His School and Legacy

The Mālikī School – المذهب المالكي evolved primarily in North Africa, Andalusia, and the Maghrib, becoming the official madhhab of Al-Andalus and later the Malian and Maghrebi empires.

Its defining traits:

  1. Priority of Madinan practice (ʿamal).

  2. Preference for maṣlaḥah – مصلحة (public welfare) when no text exists.

  3. Reverence for tradition without rigidity.
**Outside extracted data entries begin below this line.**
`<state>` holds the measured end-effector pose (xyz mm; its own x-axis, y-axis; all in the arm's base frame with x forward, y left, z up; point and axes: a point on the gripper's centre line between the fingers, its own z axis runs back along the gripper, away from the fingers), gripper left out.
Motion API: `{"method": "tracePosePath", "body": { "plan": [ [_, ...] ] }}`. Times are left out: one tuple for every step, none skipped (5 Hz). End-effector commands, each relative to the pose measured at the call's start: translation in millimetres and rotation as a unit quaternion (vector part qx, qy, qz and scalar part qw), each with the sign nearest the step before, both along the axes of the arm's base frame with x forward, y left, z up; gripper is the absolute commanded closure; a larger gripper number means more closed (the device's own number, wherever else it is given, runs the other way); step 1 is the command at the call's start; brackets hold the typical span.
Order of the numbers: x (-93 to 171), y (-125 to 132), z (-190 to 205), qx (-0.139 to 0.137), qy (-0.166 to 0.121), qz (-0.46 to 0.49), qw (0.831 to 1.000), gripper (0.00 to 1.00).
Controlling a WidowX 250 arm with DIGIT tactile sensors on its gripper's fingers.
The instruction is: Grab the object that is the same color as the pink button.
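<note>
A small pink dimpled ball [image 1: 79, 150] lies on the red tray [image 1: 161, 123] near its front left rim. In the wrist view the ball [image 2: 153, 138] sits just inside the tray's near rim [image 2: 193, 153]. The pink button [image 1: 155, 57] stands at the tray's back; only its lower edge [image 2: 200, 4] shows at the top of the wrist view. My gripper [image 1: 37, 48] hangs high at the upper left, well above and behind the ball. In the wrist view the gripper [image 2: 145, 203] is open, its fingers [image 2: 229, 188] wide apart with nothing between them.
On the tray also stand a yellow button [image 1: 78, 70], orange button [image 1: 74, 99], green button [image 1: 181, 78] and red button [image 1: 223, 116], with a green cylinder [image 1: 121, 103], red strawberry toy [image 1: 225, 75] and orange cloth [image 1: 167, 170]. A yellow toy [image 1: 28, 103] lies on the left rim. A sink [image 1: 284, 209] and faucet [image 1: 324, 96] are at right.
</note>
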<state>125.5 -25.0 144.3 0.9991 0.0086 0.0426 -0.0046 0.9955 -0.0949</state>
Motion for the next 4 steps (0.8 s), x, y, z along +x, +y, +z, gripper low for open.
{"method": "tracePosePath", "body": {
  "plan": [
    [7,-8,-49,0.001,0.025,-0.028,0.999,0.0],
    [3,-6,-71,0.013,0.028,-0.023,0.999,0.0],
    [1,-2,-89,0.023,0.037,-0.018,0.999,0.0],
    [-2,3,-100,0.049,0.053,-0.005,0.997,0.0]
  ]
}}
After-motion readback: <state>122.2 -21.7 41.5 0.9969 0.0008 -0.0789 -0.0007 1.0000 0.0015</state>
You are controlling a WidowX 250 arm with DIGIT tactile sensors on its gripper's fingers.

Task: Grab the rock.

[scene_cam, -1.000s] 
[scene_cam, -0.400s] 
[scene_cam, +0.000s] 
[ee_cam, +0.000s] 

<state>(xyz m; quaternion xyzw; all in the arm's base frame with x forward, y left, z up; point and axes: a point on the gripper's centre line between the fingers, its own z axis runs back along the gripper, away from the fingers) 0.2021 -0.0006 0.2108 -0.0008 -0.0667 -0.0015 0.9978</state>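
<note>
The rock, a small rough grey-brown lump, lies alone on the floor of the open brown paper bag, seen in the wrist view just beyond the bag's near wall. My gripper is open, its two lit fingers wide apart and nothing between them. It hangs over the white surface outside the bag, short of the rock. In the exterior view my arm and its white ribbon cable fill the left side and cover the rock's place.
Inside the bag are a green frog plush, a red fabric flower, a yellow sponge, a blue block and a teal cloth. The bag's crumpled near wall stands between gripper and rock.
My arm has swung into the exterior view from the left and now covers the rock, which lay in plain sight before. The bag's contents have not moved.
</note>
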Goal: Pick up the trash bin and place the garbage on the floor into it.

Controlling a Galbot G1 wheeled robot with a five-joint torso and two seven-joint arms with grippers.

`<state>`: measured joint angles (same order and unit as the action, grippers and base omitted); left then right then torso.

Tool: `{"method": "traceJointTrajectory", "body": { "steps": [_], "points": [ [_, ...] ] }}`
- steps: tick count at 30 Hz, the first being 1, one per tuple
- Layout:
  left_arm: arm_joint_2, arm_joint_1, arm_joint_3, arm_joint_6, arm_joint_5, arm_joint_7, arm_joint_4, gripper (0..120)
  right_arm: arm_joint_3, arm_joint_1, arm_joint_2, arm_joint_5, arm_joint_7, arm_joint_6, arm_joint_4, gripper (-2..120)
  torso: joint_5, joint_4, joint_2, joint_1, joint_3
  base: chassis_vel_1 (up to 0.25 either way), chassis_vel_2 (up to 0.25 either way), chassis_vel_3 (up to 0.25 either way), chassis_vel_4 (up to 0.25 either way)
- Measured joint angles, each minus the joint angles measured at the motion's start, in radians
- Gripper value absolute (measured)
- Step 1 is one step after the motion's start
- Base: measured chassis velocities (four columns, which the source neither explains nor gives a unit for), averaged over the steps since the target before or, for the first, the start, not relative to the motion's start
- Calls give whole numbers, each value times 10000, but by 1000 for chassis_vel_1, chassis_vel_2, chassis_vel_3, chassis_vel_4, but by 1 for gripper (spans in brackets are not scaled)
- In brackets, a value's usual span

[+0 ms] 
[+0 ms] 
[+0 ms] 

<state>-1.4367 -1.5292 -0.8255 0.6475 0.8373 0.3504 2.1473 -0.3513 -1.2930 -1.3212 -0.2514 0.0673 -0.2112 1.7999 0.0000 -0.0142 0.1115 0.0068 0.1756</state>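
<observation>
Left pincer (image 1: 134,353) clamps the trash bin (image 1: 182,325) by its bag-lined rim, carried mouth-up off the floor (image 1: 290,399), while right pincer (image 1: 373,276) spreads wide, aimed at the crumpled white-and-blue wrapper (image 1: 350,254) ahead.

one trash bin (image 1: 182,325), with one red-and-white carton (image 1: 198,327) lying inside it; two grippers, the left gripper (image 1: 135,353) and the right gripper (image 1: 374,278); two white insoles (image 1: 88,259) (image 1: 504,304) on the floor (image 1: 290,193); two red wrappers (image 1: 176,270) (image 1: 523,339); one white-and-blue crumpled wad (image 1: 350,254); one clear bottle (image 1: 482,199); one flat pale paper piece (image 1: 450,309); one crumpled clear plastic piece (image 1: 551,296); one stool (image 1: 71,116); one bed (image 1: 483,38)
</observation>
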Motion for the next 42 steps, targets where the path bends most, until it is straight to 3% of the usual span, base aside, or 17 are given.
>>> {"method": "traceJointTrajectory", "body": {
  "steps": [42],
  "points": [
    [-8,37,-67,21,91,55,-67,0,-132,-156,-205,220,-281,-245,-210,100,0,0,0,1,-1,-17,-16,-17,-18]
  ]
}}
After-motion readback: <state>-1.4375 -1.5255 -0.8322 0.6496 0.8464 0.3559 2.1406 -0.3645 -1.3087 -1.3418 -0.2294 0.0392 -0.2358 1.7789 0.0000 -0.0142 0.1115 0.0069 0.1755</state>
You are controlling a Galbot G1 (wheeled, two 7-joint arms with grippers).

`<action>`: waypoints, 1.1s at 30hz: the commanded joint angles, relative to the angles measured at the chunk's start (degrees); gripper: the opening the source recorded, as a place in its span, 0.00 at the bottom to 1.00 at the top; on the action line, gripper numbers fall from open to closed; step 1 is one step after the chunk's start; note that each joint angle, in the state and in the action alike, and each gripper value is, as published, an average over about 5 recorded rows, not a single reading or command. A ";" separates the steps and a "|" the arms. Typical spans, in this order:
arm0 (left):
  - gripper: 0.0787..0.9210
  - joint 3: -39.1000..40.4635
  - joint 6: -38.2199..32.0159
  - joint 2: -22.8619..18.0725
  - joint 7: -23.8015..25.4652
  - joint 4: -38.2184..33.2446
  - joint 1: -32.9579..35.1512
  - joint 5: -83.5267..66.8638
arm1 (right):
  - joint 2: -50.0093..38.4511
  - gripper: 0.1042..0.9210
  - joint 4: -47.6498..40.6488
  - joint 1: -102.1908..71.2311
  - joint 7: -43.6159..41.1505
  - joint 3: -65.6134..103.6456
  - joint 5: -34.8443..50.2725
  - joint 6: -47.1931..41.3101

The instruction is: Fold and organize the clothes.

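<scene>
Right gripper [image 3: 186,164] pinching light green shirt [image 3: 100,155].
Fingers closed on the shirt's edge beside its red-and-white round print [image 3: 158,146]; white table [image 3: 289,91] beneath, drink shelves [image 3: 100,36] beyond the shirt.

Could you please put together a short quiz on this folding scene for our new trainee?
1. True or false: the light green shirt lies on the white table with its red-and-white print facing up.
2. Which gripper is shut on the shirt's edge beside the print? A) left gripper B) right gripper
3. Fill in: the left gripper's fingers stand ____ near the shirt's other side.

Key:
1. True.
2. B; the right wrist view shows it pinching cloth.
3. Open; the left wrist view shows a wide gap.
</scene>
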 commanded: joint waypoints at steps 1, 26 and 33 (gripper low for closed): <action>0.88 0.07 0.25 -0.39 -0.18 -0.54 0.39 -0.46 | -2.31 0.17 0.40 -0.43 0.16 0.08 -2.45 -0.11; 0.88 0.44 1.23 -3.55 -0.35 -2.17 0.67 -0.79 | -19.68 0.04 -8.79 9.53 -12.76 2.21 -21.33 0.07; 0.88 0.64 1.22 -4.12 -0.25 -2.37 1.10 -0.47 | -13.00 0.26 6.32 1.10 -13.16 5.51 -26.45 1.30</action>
Imām Mālik’s students — Ibn al-Qāsim, Ashhab, ʿAbd al-Raḥmān ibn al-Qāsim, and later Sahnūn — spread his fiqh throughout the Muslim West.^6


Character and Adab

Mālik was known for his composure and dignity.
He taught sitting respectfully in the Prophet’s Mosque, never raising his voice when mentioning the Prophet ﷺ, saying:

“I do not speak loudly in this city; its soil holds the Messenger of God.”^7

His clothing was immaculate, his manners restrained, and his words measured — traits that made him both scholar and moral exemplar.

When asked about speculative theology (kalām – كلام), he replied:

“Whenever a man introduces innovation into the religion, he destroys its light.”^8


Trials and Perseverance

During the reign of Caliph al-Manṣūr, Mālik faced imprisonment for issuing a fatwā against coerced oaths of allegiance (bayʿah – بيعة).
He endured torture yet refused to retract his opinion — becoming a model of scholarly independence under power.


Death and Burial

Imām Mālik passed away in 179 AH / 795 CE in Madīnah, aged 86.
He was buried in the Baqīʿ al-Gharqad Cemetery – مقبرة البقيع الغرقد, near the resting places of many Companions.^9
His funeral drew the city’s scholars and citizens, all reciting “May God reward the Imam of the Sunnah.”


Legacy

FieldContribution
Hadith & LawCreated the first systematic synthesis of ḥadīth and fiqh in al-Muwaṭṭaʾ.
Legal MethodCentered communal practice (ʿamal ahl al-Madīnah) as a source of law.
EthicsModeled humility, decorum, and adab in scholarship.
CivilizationLaid the foundation for the Mālikī school across Africa, Andalusia, and the Islamic West.

“Knowledge does not consist in narrating much, but in light that God places in the heart.”
Imām Mālik ibn Anas


References (for Chicago-style citation)

  1. Encyclopaedia of Islam, 2nd ed., s.v. “Mālik ibn Anas.”

  2. al-Dhahabī, Siyar Aʿlām al-Nubalāʾ, vol. 8 (Beirut: Muʾassasat al-Risālah, 1986), 47.

  3. Ibn ʿAbd al-Barr, al-Intiqāʾ fī Faḍāʾil al-Thalāthat al-Aʾimmah al-Fuqahāʾ, ed. ʿAbd al-Fattāḥ Abū Ghuddah (Beirut: Dār al-Bashāʾir, 1999), 35.

  4. Ibid., 67.

  5. al-Qāḍī ʿIyāḍ, Tartīb al-Madārik wa Taqrīb al-Masālik, vol. 1 (Rabat: Wizārat al-Awqāf, 1983), 147.

  6. Ibid., vol. 2, 193.

  7. al-Dhahabī, Siyar Aʿlām al-Nubalāʾ, vol. 8, 53.

  8. Ibn ʿAbd al-Barr, Jāmiʿ Bayān al-ʿIlm wa Faḍlih, vol. 2, 937.

  9. al-Qāḍī ʿIyāḍ, Tartīb al-Madārik, vol. 1, 203.